The convenience dividend
Customer expectations of convenience and choice are driving the growth of new collection and delivery services
Firmly on the agenda in retailers’ boardrooms across Europe is offering customers convenience and choice when it comes to getting their online purchases. Data from our latest research shows that in many of Europe’s most developed ecommerce markets, delivery and collection is becoming an integral part of the customer offer. While providing convenience and offering choice could once have been dismissed as a fluffy nice-to-have, these days, a poor doorstep experience can ruin things for the customer. This is the point at which the retailer’s promise is either kept or broken, when relationships are established or ruined, and when reputations are either enhanced or tarnished.
Click and collect
It’s not particularly new, and it’s more widely offered by Top500 retailers in mature ecommerce markets, but click and collect is hugely important and still growing. The proportion of Top500 retailers surveyed in 2017 and 2018 and which were offering click and collect grew substantially in many key markets. In France, where it is available from 63% of retailers in the survey, its availability grew by 18 percentage points (pp) over the year. Two other countries with similarly high click and collect growth were Finland (+16pp) and Portugal (+15pp). The EEA-weighted average for click and collect availability is currently 61%, with the UK (65%), France (63%) and the Netherlands (61%) the three countries where it is most prevalent.
Same-day collection
While the above looks at the rising popularity of click and collect generally, we are also now examining the progress of same-day collection services among the Top500. Since 2018 is the first IREU Top500 to include data on same-day collection, it won’t be until next year that we can offer like-for-like comparisons. As things currently stand, the EEA weighted average for same-day collection among Top500 retailers is 13%. In the Republic of Ireland, 18% of retailers already offering click and collect also make same-day collection available, making Ireland the leader in this category. Elsewhere in Europe, it is a small but significant presence: France (15%), Czech Republic (13%) and Slovakia (13%).
Next-day delivery
A greater proportion of Top500 retailers offer next-day delivery in the UK than any other country covered by the report. Currently that stands at 44% and is well ahead of its availability in other European markets: Benelux (LU: 19%, NL: 16%, BE: 13%), France (15%) and Germany (13%). It is on the rise, according to our year-on-year comparison. Looking at Top500 retailers in 2017 and again in 2018, we found next-day delivery up by 11pp in Luxembourg (from 6% to 17%), and growing more modestly in Hungary – growth of 2pp, from 2% to 4%. In Lithuania, it registered a zero in 2017, but now stands at 12%. In neighbouring Estonia it’s a similar story – up from 0% to 10%.
The doorstep is where promises are either kept or broken
Same-day delivery
While next-day delivery is fast becoming the default in many cases, same-day delivery is a much rarer beast. That’s mostly because of the tremendous logistical and strategic challenges involved. For businesses that have grown up offering delivery in between three and five days, the shift to next-day called for greater efficiency.

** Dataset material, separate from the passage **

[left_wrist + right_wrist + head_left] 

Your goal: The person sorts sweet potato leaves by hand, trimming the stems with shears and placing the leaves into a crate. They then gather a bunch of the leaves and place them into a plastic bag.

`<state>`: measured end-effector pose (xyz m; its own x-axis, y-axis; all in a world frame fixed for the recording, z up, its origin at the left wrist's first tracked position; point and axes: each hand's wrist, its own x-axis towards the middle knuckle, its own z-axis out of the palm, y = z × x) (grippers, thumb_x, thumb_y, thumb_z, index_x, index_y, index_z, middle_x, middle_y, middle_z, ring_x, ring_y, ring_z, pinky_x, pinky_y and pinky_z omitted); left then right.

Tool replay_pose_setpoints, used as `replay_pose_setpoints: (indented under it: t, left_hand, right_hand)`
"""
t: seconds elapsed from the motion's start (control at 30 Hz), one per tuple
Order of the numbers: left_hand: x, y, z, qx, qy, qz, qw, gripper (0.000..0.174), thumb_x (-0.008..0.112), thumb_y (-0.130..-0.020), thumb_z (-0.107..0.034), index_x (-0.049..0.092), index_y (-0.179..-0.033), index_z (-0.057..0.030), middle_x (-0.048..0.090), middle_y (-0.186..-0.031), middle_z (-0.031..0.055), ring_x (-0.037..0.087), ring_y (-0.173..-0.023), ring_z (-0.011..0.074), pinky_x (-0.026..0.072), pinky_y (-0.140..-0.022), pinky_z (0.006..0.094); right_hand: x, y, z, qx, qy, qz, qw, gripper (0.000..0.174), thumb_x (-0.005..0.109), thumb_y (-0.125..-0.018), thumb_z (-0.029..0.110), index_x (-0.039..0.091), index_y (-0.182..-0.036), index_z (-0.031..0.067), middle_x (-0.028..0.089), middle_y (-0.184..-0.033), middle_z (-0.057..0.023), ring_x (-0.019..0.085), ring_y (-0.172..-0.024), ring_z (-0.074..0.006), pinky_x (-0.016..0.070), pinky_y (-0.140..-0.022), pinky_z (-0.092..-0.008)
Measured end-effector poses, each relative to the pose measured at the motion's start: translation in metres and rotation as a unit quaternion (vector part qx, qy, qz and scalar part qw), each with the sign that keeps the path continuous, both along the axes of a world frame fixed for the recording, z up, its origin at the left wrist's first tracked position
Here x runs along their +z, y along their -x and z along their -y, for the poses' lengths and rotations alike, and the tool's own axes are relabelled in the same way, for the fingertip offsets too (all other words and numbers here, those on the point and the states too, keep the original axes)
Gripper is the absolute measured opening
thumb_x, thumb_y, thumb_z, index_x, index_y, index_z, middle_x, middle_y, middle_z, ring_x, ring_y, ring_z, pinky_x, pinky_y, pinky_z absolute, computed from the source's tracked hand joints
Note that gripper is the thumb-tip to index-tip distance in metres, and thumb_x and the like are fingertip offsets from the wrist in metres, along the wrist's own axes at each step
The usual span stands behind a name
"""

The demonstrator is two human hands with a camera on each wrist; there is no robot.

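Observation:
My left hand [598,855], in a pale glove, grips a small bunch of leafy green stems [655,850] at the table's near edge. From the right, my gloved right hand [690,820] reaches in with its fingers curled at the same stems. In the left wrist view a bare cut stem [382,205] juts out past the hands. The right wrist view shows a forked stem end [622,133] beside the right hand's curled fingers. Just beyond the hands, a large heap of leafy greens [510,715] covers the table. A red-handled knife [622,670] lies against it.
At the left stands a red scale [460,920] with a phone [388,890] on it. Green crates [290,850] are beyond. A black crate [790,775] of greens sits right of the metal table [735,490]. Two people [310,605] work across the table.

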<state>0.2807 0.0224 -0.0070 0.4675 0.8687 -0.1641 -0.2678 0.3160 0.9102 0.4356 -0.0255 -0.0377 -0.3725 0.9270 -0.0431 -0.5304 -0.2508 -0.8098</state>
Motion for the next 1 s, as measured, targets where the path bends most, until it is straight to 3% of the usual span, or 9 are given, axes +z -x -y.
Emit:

Moving to same-day, however, calls for a leap of faith – starting each day not knowing what’s to be delivered is not the same as simply doing things faster. It is only available from 6% of Top500 retailers in the UK and in Greece too – the two countries leading this category. Growth in same-day between 2017 and 2018 is encouraging: 2% in 2017 for Greece, and 3% in the UK. It’s a similar picture for Spain, where it grew from 1% to 5% between 2017 and 2018.
Nominated-day delivery
There’s more to convenience than speed alone. After all, what use is it being offered next-day delivery if you know you won’t be there to receive it? The real convenience winner in the delivery stakes is nominated-day delivery. Yes, it’s a premium service, but shoppers who see the value in it will pay for it. Currently, 17% of Top500 retailers in the UK allow shoppers to choose what day their order will be delivered. That’s up from 12% in 2017, making the UK the leader here. The weighted average for the EEA stands at 8% for this year, up from 4% last year, although it remains a minority offer in most countries: Hungary (5%, up from 4%), Italy, Portugal and Slovakia (all at 4%, up from 2%), Sweden (3%, up from zero in 2017). There was flat or even negative growth in some countries: Denmark (2% for both 2017 and 2018), Lithuania (5% for both 2017 and 2018), Latvia (3% in 2018, down from 6%).
Nominated-time delivery
Being able to pick a time your delivery arrives is nothing new in online grocery shopping but is still quite niche across the broader, non-food retail sector. Perhaps unsurprisingly, you’re more likely to come across it in the UK, with 7% of Top500 retailers there offering it. That’s an increase on 2017’s 5%. The EEA average stands at just 5% and the next-closest markets see only 4% of surveyed retailers allowing shoppers to pick the time they want: Luxembourg, Poland, and Portugal (all 4%). Even in Germany, the largest economy in Europe, only 3% of Top500 offer nominated-time services. In all of those cases, however, that’s an improvement on the 0% of 2017.